Looking at UDC’s red emitter sales per square inch of OLED display sold makes UDC’s weakness even more striking. The analyst at Canaccord found a 66% decline in UDC’s red emitter sales per square inch of OLED display since the beginning of 2012. This includes a drop of 32% in Q3 2012 and 36% in Q1 2013 in UDC’s red emitter sales per square inch on a consecutive quarter basis. UDC didn’t disclose these events at the time, and has yet to explain the conflict between its poor results and the assurances it has given investors. See the Canaccord figures here.

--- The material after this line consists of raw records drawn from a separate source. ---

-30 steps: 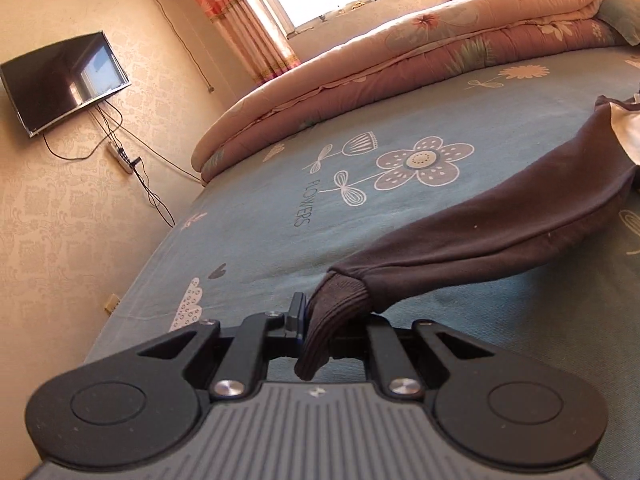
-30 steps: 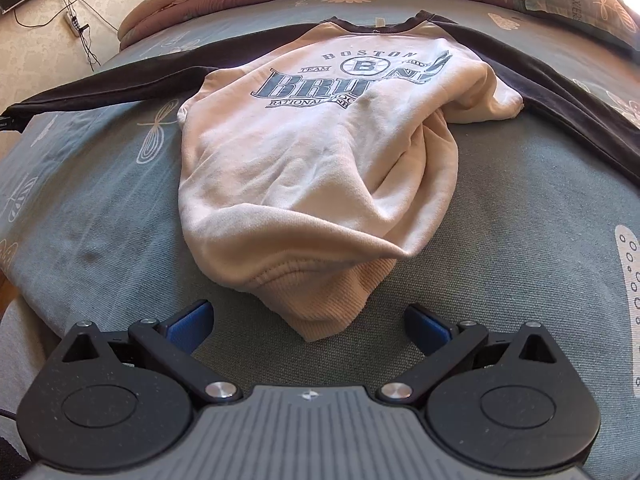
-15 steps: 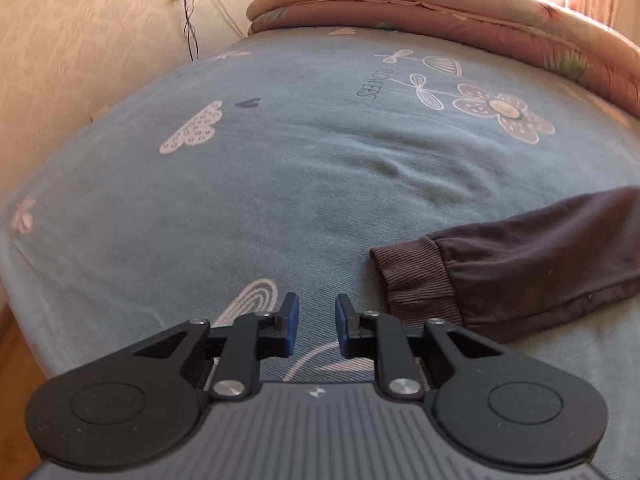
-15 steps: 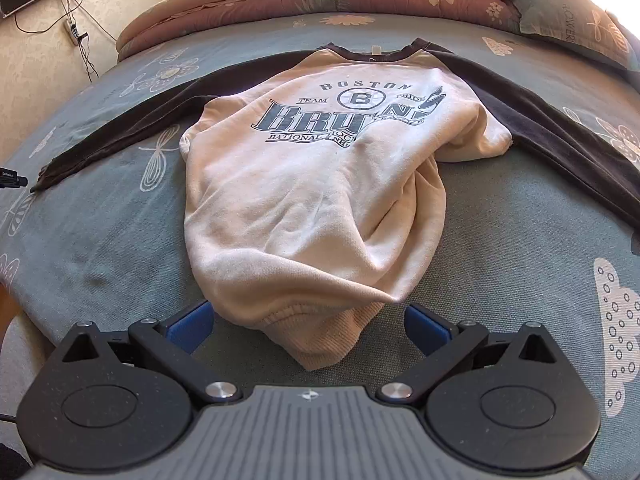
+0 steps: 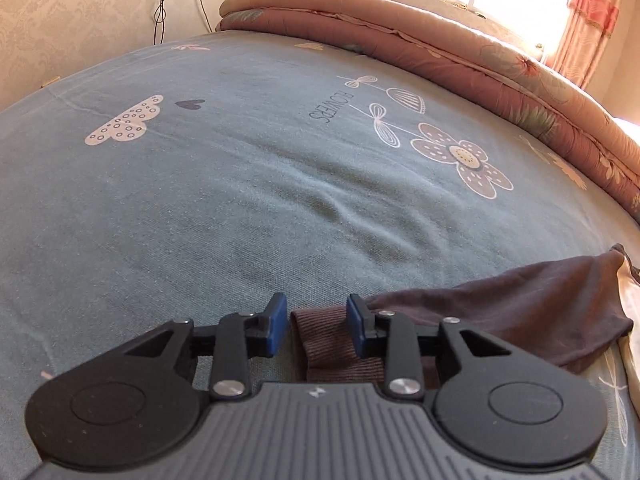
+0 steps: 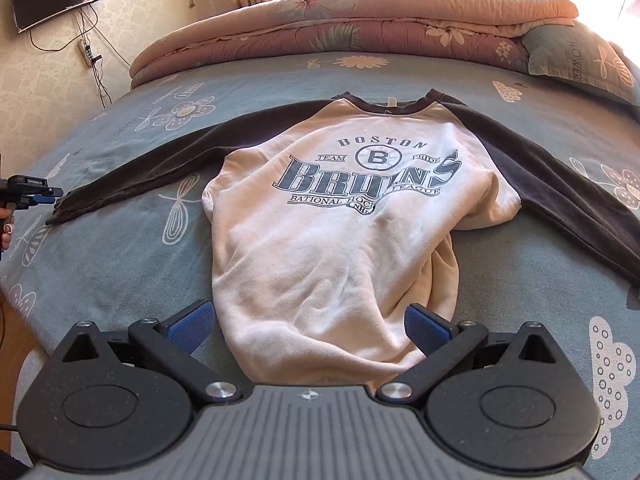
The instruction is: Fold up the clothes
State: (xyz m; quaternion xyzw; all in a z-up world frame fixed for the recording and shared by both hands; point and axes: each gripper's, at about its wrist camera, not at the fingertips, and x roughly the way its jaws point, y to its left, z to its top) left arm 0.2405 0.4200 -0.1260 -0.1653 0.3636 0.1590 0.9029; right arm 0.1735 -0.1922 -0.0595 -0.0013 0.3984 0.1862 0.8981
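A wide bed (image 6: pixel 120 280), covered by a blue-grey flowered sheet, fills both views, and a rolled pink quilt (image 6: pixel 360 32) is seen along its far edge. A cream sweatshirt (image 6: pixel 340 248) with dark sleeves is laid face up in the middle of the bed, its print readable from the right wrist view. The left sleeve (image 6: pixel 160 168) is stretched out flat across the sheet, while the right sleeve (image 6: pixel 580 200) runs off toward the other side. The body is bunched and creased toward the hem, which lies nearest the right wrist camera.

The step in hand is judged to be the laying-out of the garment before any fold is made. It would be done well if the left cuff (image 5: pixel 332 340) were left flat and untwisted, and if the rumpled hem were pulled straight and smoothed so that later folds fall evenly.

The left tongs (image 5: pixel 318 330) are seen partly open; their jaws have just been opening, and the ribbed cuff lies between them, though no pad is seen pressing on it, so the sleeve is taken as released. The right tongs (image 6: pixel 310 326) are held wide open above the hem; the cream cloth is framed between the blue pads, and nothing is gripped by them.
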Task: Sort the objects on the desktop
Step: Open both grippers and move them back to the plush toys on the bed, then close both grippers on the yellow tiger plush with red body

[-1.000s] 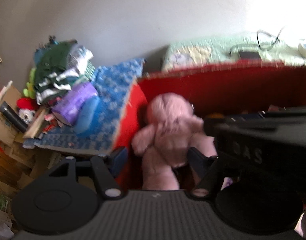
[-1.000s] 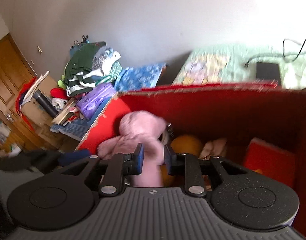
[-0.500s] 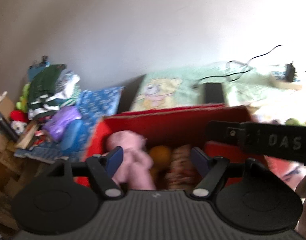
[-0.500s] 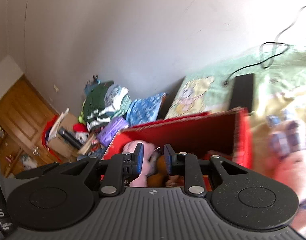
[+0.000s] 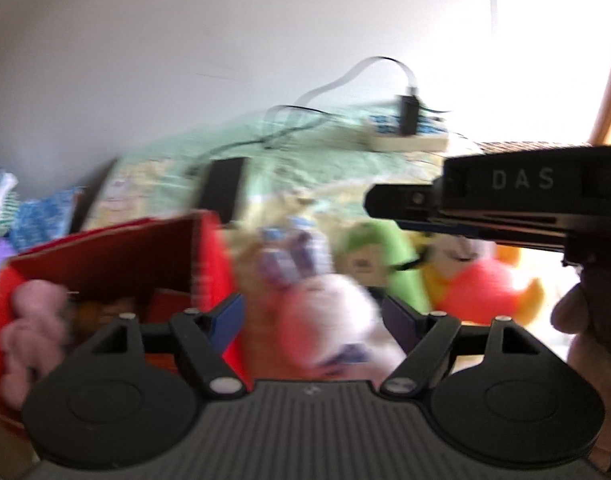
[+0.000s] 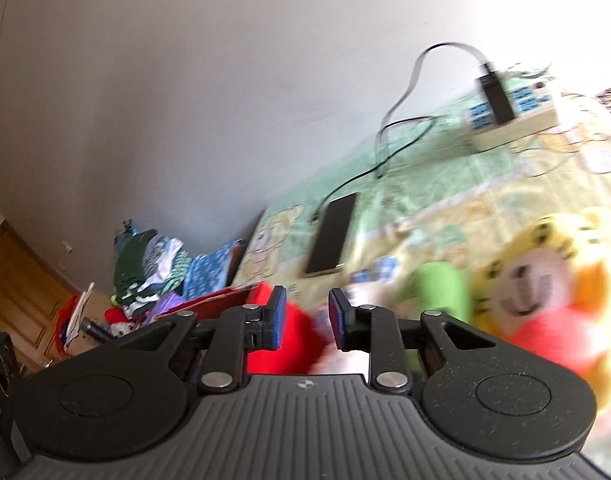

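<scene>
Plush toys [image 5: 325,320] beyond wide-spread, empty left hand-held gripper [image 5: 315,316]; right hand-held gripper [image 6: 305,322] narrowly parted, empty.

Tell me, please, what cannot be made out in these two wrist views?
- Left wrist view: motion blur smears the pale plush toy between the left hand-held gripper fingers; its face is unreadable.
- Left wrist view: the red box contents are blurred and partly hidden by the gripper body.
- Right wrist view: the right hand-held gripper covers the box and toys behind it.
- Right wrist view: the tiger plush is blurred.
</scene>
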The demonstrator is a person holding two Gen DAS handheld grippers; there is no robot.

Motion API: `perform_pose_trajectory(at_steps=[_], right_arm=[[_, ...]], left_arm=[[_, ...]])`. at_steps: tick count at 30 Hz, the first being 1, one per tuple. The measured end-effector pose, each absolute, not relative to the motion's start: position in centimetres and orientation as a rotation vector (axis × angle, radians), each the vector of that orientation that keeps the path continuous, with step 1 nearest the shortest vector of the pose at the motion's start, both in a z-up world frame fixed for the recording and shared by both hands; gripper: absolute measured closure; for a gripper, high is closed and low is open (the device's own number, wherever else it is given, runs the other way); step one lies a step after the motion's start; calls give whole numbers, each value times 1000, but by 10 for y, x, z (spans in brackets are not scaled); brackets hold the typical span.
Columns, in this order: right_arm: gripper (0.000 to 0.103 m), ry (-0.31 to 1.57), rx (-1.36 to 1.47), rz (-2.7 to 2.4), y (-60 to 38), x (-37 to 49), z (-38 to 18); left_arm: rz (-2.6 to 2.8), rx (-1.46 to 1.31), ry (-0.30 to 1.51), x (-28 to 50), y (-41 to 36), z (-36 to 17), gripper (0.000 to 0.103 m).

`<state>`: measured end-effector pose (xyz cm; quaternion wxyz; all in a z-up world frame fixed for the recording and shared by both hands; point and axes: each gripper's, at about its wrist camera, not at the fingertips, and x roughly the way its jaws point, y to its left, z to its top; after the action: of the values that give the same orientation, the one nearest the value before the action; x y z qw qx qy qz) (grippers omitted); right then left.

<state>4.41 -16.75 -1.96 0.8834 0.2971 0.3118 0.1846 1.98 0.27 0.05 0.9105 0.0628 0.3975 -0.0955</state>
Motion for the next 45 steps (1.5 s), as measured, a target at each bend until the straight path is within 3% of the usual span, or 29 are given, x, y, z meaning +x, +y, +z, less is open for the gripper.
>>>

UDC claims the declines are due to undisclosed sales terms that include volume discounts (apparently cumulative) that are supposedly part of its supply contract with Samsung signed in August 2011, as well as to supposed improved production efficiency at Samsung. However, UDC made these claims without disclosing the terms and only after they had a drastic negative impact, not when the Samsung deal was first disclosed or as UDC was experiencing the losses.

The decline in red sales goes to show to weakness of UDC’s negotiating position back in 2011 with Samsung. Unfortunately for Samsung, it signed a deal with UDC in 2005 before the OLED materials market developed and before a string of patent decisions against UDC, which have highlighted the weakness of its intellectual property claims.